Cue layer to set a configuration option to a string.

The value of the configuration option config_option_name in the configuration section config_group will set to config_option_value.

Parameters:

• target – The cuelang package to target.

• config_section – The configuration section into which the secret should be injected

• config_option_name – The name of the configuration option under which the secret should be injected

• secret – The secret to inject

• secret_key – the key in the secret’s data, whose value should be injected

• config_flavor – configuration flavor. The default value is yaook.common.config.OSLO_CONFIG

This is a CueLayer for use with Configuration classes.

class yaook.statemachine.CueLayer(*, add_dependencies: Collection[Resource] = [])

Base class to implement custom configuration overlays.

The following interface is public:

get_dependencies() → Collection[Resource]

Return the dependencies of this layer.

The following method must be implemented by subclasses and is also public:

abstract async get_layer(ctx: Context) → MutableMapping[str, ConfigDeclaration]

Compose the configuration overlay.

Parameters:

ctx – The context of the operation.

Returns:

The configuration overlay.

The format of the return value is a dictionary. The dictionary maps “targets” (cuelang package names) to lists of configuration inputs.

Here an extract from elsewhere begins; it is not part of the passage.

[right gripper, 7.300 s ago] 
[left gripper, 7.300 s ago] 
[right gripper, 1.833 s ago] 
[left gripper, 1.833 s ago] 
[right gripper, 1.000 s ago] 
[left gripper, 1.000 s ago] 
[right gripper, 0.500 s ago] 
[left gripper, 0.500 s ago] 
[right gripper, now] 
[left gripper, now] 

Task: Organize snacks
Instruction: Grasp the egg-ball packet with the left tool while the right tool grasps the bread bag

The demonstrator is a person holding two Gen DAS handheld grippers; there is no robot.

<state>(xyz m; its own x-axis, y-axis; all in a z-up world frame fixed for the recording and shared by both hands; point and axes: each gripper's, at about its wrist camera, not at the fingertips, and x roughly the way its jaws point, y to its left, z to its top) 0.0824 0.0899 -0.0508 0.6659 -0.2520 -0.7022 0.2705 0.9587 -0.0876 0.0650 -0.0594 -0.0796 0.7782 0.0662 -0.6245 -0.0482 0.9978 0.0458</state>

Each configuration input is typically a dictionary which maps string keys or configuration sections to configuration data.

The following interface is offered only to subclasses:

_declare_dependencies(*deps: Resource) → None

Declare resources as dependencies of this layer.

Parameters:

deps – Resources to declare as dependency.

The declared resources will be available through get_dependencies() to users of this class. Specifically, the default Configuration classes export the dependency information to the state machine for dependency resolution.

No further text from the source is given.